Bring together copies of the lines in the data below that contain the word "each".

Given information
+===+

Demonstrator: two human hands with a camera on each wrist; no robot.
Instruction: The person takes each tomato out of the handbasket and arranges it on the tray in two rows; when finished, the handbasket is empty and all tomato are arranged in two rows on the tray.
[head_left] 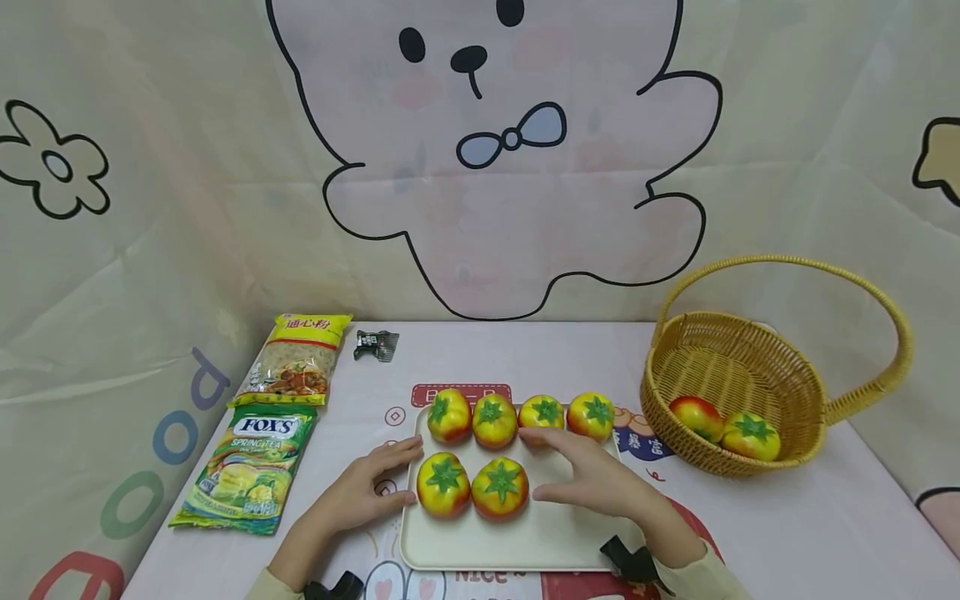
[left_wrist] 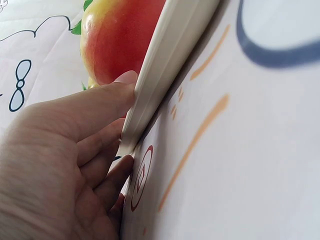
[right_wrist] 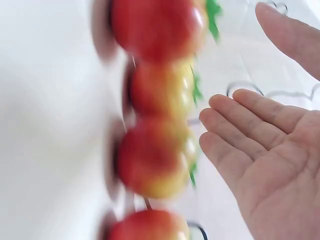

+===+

Exercise solution
Demonstrator: two human hands with a camera on each wrist; no robot.
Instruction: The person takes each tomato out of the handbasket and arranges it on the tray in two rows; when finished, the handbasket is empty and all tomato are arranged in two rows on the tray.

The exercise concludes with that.